Мэр почти мурлычет. Гремучей спесью яростного и побеждённого — глаза в глаза. Макаку хочется смеяться, проникая скорее, отвлекая цепким поцелуем в плечо клыков до крови.
— Я не слышу, — его тон хозяйственный, приказной.
Макак заполняет единым толчком. Рукой сдерживая противившиеся тело в грудь. Чувствуя каждый мерный вдох и пульс — слишком бездумный и беспорядочный для живого человека.

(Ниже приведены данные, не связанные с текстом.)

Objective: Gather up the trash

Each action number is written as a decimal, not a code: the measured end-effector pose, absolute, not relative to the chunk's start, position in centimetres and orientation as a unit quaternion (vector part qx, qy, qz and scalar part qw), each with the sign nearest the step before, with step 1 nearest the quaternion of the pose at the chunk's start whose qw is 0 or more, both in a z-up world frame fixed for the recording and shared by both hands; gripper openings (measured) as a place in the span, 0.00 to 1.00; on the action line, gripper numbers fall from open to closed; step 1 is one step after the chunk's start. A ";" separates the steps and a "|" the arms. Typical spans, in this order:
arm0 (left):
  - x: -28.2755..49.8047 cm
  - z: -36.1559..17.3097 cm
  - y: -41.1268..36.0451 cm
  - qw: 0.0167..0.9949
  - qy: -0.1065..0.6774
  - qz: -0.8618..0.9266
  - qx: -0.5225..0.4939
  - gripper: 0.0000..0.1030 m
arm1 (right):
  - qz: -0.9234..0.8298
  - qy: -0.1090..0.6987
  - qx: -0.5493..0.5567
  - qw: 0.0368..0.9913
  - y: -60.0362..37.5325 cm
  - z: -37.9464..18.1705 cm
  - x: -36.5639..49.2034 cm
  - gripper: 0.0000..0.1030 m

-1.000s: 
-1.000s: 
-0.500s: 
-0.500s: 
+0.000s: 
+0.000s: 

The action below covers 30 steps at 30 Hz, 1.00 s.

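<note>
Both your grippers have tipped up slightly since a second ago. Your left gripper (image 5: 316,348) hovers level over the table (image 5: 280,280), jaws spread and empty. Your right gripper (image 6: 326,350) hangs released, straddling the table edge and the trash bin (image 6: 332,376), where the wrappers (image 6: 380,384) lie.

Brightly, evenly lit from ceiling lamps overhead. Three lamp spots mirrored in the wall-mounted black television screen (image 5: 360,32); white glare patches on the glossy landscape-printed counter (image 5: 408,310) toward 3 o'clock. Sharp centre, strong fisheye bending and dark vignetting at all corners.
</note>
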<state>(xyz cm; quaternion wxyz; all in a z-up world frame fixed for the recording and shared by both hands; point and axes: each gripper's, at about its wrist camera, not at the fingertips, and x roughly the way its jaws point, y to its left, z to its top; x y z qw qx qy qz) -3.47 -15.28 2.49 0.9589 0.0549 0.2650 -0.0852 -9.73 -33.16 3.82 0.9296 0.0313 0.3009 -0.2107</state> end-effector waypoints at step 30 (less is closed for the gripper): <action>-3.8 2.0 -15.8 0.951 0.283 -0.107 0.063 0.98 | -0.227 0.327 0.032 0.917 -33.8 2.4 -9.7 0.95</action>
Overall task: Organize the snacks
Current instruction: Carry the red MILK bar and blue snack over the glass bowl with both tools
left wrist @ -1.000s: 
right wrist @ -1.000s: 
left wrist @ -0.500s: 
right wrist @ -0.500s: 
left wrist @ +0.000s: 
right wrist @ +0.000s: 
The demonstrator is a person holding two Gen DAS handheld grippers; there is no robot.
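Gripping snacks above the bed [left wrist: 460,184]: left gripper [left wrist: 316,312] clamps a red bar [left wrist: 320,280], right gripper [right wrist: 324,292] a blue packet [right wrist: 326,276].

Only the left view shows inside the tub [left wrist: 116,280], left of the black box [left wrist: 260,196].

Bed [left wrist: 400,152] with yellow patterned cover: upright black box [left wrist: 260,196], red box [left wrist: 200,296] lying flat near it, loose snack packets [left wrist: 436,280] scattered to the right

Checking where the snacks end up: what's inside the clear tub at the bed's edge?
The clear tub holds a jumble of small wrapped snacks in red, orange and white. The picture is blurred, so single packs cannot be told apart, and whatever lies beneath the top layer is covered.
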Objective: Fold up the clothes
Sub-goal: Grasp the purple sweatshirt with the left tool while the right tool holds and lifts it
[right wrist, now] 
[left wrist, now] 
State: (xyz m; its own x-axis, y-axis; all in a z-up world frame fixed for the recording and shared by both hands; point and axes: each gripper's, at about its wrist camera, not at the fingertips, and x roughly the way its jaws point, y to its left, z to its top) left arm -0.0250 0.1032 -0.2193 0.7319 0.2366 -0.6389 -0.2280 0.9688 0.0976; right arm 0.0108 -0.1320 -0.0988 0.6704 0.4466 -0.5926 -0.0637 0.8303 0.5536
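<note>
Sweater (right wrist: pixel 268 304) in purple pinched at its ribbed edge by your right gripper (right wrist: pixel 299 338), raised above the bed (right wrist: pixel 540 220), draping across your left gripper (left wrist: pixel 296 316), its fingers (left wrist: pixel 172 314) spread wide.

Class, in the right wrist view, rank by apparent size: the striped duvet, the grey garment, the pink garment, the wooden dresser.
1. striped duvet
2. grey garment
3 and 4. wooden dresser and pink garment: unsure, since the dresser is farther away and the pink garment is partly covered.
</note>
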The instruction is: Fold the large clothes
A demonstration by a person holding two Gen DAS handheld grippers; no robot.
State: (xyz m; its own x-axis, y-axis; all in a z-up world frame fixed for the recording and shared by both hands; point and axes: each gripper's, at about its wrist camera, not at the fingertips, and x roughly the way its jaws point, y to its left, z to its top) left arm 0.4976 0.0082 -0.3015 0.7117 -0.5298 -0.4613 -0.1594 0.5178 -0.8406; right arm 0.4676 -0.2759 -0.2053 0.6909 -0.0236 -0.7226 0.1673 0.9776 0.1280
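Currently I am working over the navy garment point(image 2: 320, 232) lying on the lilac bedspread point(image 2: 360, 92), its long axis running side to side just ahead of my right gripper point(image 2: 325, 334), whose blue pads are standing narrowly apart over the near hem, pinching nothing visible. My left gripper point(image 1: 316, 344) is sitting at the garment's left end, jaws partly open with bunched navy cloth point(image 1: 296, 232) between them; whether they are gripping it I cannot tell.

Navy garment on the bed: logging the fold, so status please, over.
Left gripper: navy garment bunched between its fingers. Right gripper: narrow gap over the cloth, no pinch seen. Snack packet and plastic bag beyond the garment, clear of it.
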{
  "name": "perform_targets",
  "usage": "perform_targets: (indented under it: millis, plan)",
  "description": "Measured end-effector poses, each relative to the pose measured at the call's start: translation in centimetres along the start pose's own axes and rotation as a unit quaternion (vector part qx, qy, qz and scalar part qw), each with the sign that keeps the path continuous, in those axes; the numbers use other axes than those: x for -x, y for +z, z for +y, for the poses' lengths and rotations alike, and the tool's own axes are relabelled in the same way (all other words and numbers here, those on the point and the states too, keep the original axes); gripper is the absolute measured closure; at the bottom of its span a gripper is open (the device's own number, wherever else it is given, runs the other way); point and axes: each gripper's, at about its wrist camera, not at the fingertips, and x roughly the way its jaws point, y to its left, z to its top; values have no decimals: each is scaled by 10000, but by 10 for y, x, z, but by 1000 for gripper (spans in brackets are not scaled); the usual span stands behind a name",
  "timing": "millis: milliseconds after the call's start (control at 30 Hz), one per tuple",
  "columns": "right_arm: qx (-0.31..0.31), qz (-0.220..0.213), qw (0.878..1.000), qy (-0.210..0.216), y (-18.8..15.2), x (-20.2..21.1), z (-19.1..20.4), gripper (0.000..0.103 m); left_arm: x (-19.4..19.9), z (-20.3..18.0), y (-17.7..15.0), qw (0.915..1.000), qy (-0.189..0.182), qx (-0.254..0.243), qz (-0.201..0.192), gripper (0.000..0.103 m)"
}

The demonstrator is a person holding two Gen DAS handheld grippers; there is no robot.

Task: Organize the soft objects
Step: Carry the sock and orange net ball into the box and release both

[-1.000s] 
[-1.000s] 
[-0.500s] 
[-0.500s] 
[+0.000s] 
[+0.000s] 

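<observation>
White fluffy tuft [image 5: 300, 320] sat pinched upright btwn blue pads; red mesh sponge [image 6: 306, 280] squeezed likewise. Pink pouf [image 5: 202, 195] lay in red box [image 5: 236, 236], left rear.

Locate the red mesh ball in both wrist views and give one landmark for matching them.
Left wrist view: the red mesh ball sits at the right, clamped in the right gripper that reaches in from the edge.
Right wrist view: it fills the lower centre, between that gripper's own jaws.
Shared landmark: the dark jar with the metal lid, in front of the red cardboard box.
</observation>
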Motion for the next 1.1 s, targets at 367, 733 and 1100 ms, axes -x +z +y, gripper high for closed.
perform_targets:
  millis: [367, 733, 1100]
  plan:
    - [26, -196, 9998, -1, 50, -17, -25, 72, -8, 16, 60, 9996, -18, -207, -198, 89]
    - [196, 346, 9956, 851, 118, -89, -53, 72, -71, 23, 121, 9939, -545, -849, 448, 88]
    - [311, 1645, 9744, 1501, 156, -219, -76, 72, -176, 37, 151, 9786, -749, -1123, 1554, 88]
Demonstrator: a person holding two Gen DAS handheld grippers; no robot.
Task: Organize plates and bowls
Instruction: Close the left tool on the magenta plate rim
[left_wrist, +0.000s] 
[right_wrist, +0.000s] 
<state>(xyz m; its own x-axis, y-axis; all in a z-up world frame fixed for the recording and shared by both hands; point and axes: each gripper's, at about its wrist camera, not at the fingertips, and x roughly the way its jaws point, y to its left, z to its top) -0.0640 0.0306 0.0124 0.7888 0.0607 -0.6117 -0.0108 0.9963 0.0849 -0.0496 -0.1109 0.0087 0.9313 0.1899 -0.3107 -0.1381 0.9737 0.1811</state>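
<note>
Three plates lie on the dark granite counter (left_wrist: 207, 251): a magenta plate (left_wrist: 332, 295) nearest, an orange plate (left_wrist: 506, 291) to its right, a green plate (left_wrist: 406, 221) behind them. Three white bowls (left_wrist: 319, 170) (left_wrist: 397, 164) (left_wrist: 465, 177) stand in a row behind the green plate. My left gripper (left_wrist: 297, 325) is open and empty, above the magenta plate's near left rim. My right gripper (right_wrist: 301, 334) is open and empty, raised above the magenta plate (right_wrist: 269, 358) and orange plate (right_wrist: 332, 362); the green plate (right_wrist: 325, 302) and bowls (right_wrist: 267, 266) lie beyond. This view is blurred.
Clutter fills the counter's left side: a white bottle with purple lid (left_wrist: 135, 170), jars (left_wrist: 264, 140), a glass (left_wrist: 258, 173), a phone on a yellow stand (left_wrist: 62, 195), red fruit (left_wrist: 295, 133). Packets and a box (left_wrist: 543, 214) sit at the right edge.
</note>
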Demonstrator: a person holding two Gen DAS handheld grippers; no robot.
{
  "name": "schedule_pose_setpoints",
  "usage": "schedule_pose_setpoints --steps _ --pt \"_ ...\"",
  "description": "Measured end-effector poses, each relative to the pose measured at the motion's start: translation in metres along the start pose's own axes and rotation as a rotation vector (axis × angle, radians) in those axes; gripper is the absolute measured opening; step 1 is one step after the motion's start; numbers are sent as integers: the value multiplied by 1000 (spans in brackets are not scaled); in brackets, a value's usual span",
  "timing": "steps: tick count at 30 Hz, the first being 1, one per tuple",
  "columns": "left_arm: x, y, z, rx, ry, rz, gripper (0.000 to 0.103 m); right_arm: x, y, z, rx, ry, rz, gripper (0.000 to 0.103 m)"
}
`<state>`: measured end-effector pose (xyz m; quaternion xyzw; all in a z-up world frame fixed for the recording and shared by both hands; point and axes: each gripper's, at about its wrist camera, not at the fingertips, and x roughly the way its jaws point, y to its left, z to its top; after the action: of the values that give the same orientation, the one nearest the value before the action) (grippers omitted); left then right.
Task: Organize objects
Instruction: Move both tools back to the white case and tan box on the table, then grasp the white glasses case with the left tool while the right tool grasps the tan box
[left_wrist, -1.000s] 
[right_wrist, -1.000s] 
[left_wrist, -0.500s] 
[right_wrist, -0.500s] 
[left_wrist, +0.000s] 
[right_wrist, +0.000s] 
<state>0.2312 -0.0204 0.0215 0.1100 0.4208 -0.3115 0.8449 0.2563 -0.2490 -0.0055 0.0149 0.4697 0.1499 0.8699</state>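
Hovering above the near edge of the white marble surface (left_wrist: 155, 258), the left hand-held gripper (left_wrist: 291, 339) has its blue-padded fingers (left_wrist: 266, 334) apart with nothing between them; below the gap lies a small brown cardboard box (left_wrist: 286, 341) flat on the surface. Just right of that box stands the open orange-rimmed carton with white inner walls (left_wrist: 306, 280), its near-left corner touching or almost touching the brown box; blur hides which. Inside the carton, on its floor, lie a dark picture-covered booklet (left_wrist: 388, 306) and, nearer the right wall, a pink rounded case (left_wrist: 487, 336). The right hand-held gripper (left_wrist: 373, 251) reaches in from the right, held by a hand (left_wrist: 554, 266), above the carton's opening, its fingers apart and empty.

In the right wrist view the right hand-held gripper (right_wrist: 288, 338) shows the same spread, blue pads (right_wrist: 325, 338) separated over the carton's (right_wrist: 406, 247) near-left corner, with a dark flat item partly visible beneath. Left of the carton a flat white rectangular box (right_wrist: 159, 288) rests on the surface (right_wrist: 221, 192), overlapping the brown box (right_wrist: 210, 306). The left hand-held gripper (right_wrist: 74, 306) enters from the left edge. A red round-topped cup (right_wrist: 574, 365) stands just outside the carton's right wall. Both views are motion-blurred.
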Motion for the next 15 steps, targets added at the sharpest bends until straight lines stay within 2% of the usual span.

— Гав… — голос Мэра хрипло тускнеет в полувыдохе.
Макак улыбается сверху вниз. Призабавлено, властно и очарованно — как над щенком.
— Я не слышу, — он влажным-удушливым дразнит покрасневшее ухо. — Повтори ещё раз.
И под развратных шум тел — вводит лишь глубже, не терпя промедлений. До беспамятства и беспомощности, с рукой на обкусанном горле.
— Г-гав, — стоны дрожат под пальцами. — Гав! Пожалуйста! Гав!
Да, определённо, вот так Макаку нравится больше.
Принимающее жадное тело — такого никчёмного и отвратительного Мэра. От одной мысли накатывает ещё — зарождаясь развратным голодом.
— Хороший мальчик… ты кончишь для меня без прикосновений? Как настоящая псина.
Макак обязан довести это тело. На игровом столе — впечатывая ладонь, пока стискивает их пальцы между друг другом. Рыча — не контролируя собственных вздохов и удовольствия.
От всхлипов — мажущих дорожек солёного по лицу. Потому что так много, что нестерпимо. И хочется Мэру только дальше — ещё, без конца. Под пальцами на каждом изнеженном месте.
— Да! Гав! Д-да!
И теряя рассудок — без помощи рук. От одних шлепков тела к телу и доминантных движений. Макак выдыхает мокро в губы, целуя.
Проигравший Мэр лежит перед ним не в силах шевельнуться. Со стёртой улыбкой с искровавленных губ.
Макаку нравится.
— Реванш?
Он касается карты, меняя её облик под пальцами.